Mens sana in corpore sano.

The fact that the above saying, which means: health in mind and body, is in Latin and has survived two thousand years and that we know it today and agree, is illustrative of both the wisdom of the ancient Romans and the truth of the saying.

I hope I am unusual in having had three family members with dementia at once, it certainly does seem to be a growing trend.  I think it is a product of modern life in two ways.  The first is our ability to live longer thanks to modern medicine; many people of the past may have succumbed to dementia if they had only lived long enough.  The second is our lifestyle; modern cities packed with pollutants, industrially produced food full of shelf-life enhancing chemicals and the invention of television ensuring that many of us spend a quarter of our lives sitting immobile, are factors not so much leading us to ill health as driving us there by the million.

Is there anything we can do?  Yes there is.  We can adapt our lives so they are closer to the lives we evolved to lead.  The first and most obvious in activity, we need to walk more, move more and find a way to keep our bodies active.  The human body works on the principle of use it or lose it, we have evolved to get better at the things we do a lot, so find some activity you enjoy and incorporate it into your life every day.  I did not move much, being more of a cerebral type, until I got polymyalgia rheumatica in my early fifties.  As I was allergic to the steroids that are the normal treatment for this paralysing, muscle spasming auto-immune disease, my only other option, suggested by my doctor, was to get moving and keep moving.  I started working out and nearly a decade and a half later have a home gym that lives behind the door and a lot of work-out DVDs.  I start most days with half an hour of exercise and I love doing it.  It hasn’t made me any thinner but I do look a lot younger than I should and I can do most physical things I want to do with ease and I have mostly cured my polymyalgia without drugs.
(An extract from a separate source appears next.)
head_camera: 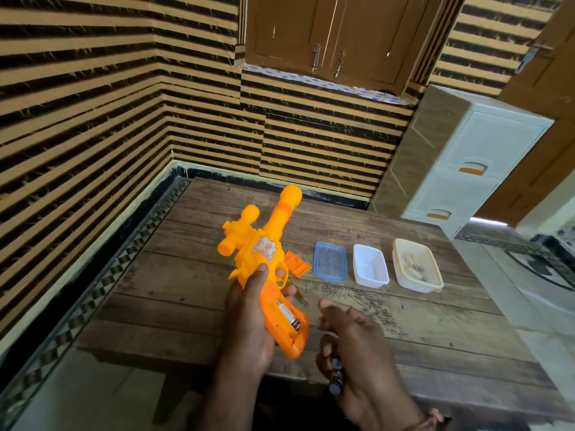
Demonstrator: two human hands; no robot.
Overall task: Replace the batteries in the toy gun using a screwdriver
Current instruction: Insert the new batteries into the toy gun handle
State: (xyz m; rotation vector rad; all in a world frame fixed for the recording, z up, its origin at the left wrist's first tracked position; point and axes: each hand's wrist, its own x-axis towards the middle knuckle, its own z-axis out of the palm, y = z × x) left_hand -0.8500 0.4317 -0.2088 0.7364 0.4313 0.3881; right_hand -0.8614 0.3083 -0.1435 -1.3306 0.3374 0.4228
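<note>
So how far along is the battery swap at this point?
Cover is off, lying on the table. One battery sits in the toy gun grip, held by the left hand. Right hand holds more batteries. Left: finishing the swap, refitting the cover.

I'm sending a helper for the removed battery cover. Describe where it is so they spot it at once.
On the wooden table, look left of the row of three tubs. The battery cover is a small flat orange ribbed plate lying beside the blue-rimmed tub.

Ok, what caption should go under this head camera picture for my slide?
Left hand holds the orange toy gun, one battery in its open grip, while the right hand holds more batteries.
</note>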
I believe the most important thing about diet, other than not living on junk, is making sure you get plenty of glutathione-producing foods into your diet.  Glutathione is an antioxidant chemical which prevents damage to your cells by helping to eliminate all the bad stuff from your body.  It is made by all the cells in your body and it is food for your brain.  If you are not producing enough you are in trouble, depletion is characteristic of the dementias, age and, we are beginning to find, some cancers.

Glutathione has regulatory functions, it assists in repair, it is essential for the nervous system, the immune system, the gastrointestinal system and the lungs.  Toxic modern living and stress seem to be factors in glutathione depletion.  To get it back again you need to exercise and eat glutathione producing foods.  These are sulphur-rich foods such as brassicas, onions and so on.  To get the glutathione cycle whizzing along you also need to up your selenium intake, two brazil nuts a day will take care of that.
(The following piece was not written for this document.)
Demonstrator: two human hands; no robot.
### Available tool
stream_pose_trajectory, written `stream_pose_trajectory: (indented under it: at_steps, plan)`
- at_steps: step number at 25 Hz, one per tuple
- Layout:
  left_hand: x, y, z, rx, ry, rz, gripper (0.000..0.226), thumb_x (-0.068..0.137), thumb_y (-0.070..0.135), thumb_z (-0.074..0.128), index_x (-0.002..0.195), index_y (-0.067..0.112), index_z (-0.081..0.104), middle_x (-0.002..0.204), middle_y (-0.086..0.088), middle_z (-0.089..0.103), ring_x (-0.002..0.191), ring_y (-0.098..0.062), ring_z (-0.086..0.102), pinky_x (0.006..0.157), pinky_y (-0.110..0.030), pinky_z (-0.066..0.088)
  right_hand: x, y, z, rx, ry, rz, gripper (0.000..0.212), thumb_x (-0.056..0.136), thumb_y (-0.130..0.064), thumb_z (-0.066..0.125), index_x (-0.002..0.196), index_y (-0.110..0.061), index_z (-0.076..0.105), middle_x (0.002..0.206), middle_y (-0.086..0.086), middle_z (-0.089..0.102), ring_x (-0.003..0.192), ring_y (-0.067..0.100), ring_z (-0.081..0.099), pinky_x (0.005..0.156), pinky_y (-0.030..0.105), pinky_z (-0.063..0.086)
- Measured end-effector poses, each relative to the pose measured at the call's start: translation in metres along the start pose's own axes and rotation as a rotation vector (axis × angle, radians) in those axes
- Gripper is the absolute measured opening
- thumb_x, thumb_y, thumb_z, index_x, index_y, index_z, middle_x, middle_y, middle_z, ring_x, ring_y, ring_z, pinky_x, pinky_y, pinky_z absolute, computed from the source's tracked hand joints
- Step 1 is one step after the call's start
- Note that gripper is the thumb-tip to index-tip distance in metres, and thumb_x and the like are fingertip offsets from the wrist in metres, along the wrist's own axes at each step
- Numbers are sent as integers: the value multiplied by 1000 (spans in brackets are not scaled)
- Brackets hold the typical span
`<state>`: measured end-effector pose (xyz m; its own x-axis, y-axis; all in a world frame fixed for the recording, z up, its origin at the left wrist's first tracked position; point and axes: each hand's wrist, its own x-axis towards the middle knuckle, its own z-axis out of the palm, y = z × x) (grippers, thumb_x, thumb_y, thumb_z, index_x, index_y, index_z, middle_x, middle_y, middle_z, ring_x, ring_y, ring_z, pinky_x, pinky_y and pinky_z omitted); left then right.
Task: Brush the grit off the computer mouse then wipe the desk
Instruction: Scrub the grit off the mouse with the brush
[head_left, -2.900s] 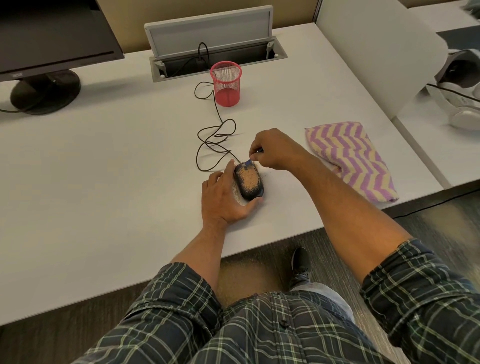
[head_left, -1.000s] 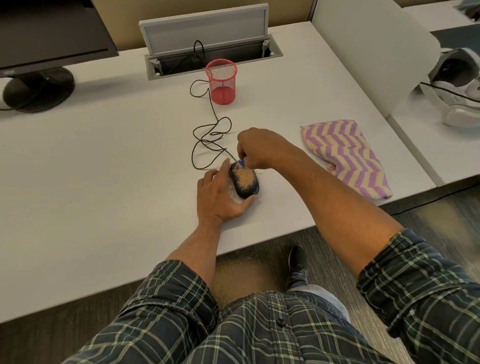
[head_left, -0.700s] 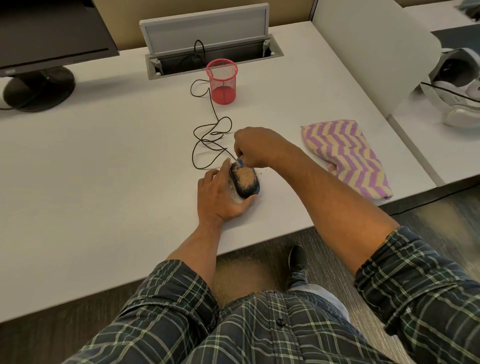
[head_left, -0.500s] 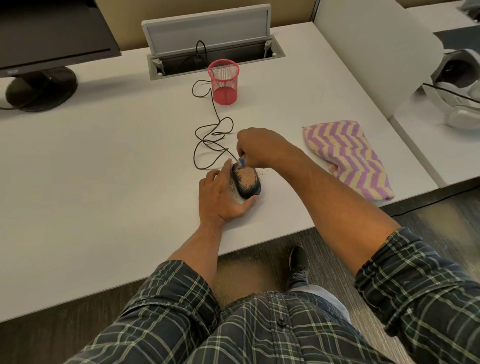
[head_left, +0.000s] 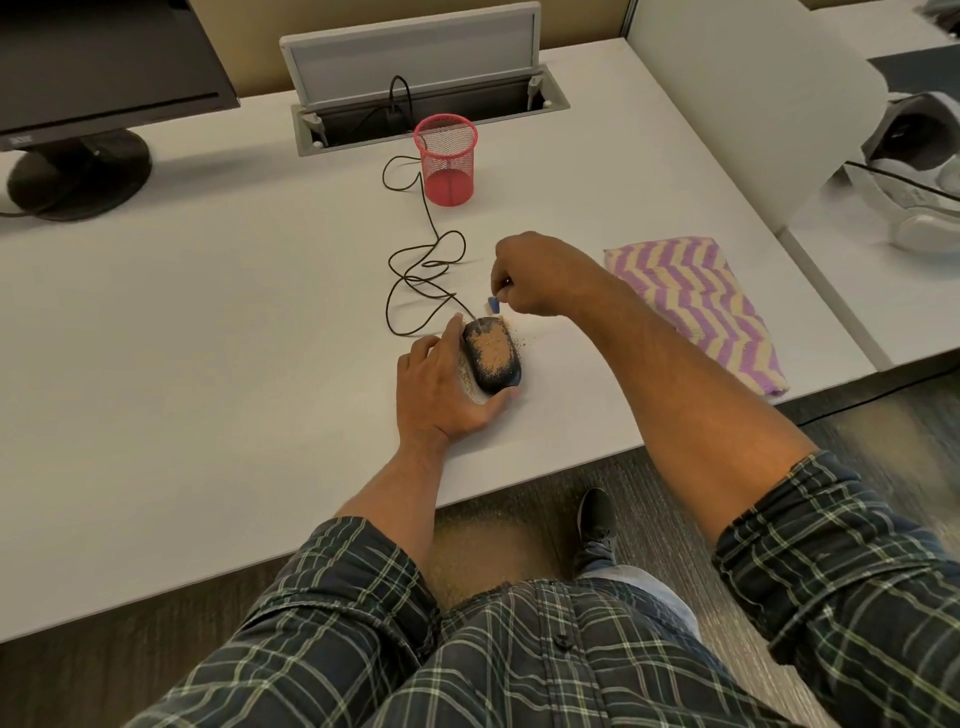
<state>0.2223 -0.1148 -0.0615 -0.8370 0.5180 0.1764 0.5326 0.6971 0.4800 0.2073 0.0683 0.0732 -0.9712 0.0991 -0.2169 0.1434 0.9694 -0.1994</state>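
1. On the white desk (head_left: 208, 312), near its front edge, the mouse (head_left: 491, 356) lies with its black cable (head_left: 415, 275) looping away toward the red mesh cup (head_left: 447, 158).
2. Left hand (head_left: 441, 387): it lies against the left side of the mouse, thumb curled under the near end, fingers along the side. Function: holding the mouse steady.
3. Right hand (head_left: 540, 273): fingers curled and pinched on a small blue brush (head_left: 493, 304). Only the blue tip shows below the fingers; the handle is hidden. The tip sits just beyond the front end of the mouse, and whether it touches cannot be told.
4. Grit status: a tan patch of grit (head_left: 491, 348) covers most of the top of the mouse. Loose grains (head_left: 522, 340) lie on the desk just beside its right side, and more along its left side.
5. Progress, judged: step 1, brushing, is in hand and at an early stage, since most of the grit is on the mouse. A dark band at the front end looks partly cleared.
6. Step 2, wiping, is not begun. The purple and yellow striped cloth (head_left: 696, 306) lies folded to the right, apart from both hands.
7. Remaining work: clear the top and sides of the mouse, put down the brush, take the cloth, wipe the scattered grains from the desk.
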Motion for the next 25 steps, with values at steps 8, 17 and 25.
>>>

Here is a list of stuff to get into your diet to help the glutathione along:  asparagus, carrots, potatoes, broccoli, avocado, squash, spinach, tomatoes, grapefruit, apple, orange, peach, banana, melon especially watermelon, Brussels sprouts and cauliflower.  How easy is that?  It’s all great stuff, lots of it can be eaten uncooked, if there’s anything you hate eat some of the other stuff, there’s plenty to choose from.  You’ll notice there’s enough choice not to need any sort of pill or supplement and that most of the foods are not in themselves fattening.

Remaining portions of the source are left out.